▶ What to work on: Could you copy every line of the data that contains the word "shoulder"?

▶ Supplied data:
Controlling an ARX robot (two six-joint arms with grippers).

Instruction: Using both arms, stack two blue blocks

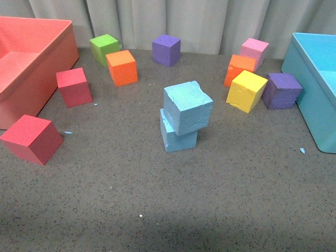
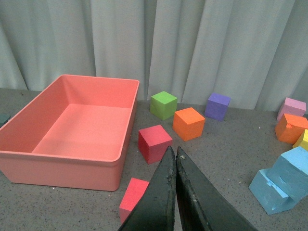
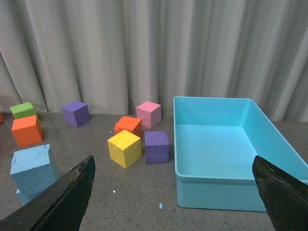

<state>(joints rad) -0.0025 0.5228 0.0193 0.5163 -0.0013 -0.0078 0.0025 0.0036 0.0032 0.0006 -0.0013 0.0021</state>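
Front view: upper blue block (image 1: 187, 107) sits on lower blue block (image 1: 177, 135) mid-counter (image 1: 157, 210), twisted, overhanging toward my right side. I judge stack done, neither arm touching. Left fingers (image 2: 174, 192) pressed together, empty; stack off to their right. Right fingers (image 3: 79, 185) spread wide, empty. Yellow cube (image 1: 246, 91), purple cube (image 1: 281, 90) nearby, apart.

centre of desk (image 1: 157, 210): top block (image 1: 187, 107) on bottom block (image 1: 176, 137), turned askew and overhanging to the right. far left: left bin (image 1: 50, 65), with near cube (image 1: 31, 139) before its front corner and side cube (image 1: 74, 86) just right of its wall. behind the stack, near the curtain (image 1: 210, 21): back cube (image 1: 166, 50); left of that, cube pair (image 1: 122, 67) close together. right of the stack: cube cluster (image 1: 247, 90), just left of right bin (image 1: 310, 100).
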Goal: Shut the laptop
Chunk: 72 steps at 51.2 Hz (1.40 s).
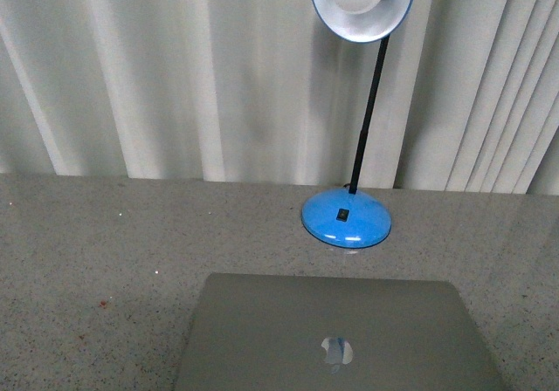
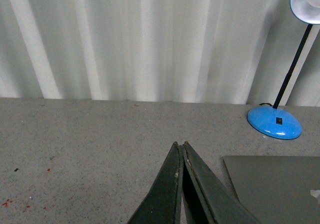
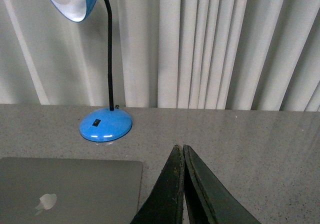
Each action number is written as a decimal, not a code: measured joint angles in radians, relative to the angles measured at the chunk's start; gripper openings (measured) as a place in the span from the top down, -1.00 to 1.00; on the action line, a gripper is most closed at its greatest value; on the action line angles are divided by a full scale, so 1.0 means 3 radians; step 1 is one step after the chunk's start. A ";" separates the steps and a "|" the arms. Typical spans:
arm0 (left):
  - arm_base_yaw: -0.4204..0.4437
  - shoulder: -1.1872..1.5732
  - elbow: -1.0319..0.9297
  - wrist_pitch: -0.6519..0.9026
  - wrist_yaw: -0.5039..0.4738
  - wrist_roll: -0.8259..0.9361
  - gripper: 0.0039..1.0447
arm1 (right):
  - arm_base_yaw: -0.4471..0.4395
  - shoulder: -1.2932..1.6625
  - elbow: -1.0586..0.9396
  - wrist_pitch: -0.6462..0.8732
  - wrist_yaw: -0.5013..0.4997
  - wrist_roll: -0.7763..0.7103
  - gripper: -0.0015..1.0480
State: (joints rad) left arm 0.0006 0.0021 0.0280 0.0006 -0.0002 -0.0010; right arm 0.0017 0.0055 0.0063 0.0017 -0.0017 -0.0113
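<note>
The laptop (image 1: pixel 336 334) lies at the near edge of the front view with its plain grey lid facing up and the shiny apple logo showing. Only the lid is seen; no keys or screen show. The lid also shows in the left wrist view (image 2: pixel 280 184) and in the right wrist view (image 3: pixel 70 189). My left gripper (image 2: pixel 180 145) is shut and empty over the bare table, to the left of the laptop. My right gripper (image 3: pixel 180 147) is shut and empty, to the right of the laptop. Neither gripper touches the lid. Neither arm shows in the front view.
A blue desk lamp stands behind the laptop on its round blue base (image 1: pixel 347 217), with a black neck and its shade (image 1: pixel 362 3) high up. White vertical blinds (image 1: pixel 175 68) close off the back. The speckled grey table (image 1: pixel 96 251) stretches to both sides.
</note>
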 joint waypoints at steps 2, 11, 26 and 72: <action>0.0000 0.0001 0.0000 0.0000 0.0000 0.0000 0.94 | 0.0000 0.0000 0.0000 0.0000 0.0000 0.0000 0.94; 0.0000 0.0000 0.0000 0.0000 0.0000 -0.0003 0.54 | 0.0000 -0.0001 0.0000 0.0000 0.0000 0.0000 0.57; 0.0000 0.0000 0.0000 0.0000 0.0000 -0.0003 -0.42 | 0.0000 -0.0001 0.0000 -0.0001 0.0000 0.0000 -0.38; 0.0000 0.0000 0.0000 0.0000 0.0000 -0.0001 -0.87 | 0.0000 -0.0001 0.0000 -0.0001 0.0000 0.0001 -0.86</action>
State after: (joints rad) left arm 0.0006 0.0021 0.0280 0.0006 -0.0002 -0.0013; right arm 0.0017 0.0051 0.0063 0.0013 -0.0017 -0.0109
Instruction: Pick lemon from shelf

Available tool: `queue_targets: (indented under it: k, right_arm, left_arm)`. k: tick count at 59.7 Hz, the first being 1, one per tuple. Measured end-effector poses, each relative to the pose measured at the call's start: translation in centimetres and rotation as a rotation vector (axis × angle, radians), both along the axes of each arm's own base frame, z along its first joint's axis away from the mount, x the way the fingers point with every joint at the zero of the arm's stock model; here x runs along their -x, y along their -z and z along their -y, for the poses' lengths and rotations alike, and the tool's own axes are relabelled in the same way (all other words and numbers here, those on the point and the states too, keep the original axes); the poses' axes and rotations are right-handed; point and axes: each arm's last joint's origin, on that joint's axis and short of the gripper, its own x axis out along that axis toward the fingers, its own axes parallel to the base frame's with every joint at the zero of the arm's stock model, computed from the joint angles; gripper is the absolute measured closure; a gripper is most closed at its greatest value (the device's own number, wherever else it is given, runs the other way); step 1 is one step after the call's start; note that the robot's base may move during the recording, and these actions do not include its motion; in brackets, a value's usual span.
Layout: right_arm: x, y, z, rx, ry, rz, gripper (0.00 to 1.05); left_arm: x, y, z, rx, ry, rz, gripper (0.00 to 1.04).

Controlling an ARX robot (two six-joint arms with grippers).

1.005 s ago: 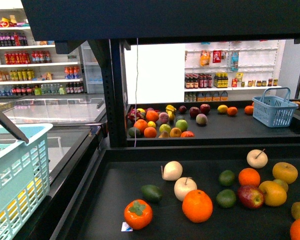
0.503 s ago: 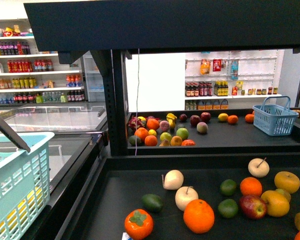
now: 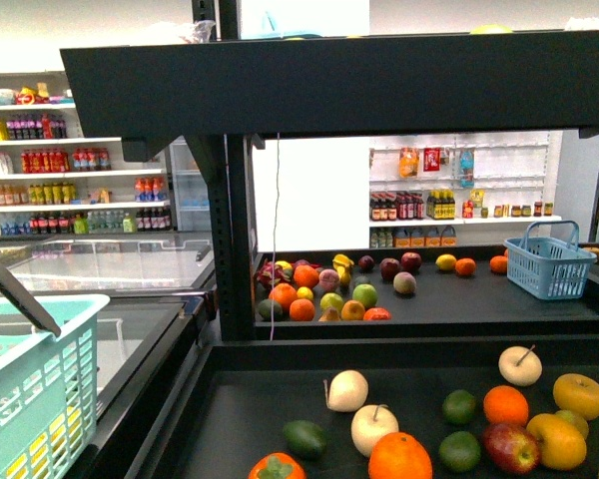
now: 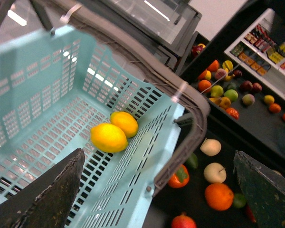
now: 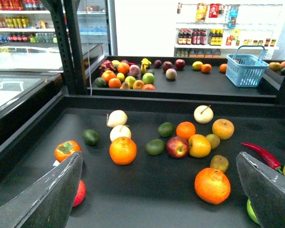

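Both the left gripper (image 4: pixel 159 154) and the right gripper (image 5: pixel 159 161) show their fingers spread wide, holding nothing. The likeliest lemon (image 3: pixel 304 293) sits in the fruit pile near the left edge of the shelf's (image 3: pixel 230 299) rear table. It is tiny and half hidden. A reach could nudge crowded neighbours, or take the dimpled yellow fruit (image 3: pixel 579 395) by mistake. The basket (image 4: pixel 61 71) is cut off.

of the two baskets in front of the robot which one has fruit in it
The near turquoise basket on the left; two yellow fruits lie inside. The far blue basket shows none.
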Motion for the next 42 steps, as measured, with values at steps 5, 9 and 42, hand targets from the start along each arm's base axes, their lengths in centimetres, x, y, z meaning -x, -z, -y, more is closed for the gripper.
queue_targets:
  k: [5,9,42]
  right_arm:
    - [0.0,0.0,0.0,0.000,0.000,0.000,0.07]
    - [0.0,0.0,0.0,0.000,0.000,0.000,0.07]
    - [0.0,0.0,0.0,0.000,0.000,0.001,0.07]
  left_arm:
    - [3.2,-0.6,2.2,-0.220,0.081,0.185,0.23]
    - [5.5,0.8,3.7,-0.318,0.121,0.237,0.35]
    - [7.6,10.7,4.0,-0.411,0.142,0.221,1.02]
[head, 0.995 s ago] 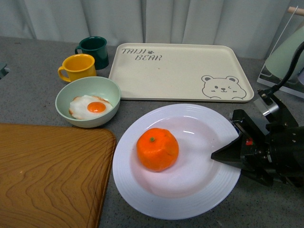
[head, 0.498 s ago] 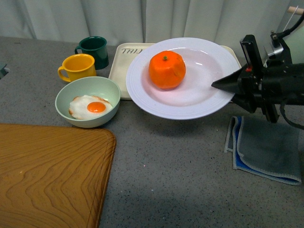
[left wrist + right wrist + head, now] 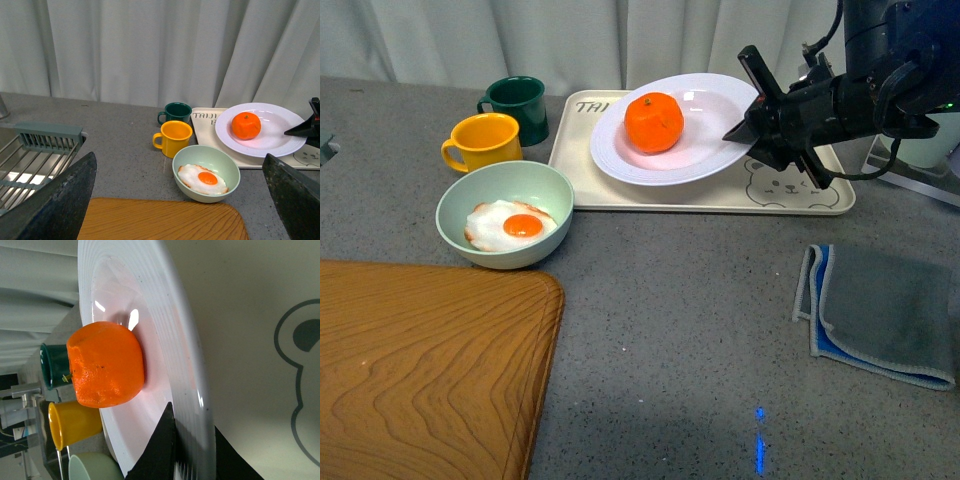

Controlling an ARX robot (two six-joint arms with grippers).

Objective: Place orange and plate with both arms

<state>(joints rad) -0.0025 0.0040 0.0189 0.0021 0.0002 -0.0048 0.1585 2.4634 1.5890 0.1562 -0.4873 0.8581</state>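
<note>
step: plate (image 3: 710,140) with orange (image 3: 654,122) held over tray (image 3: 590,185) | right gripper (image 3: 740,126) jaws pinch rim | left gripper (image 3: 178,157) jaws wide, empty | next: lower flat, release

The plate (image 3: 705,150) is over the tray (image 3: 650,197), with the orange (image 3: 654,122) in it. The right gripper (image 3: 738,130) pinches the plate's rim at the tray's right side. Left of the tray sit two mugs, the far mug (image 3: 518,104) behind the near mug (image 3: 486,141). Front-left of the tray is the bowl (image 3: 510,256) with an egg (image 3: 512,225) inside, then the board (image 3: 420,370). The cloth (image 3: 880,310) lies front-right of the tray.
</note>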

▶ Written answer:
  - shoulder: -1.1872..1.5732
  - shoulder: -1.2932..1.6625

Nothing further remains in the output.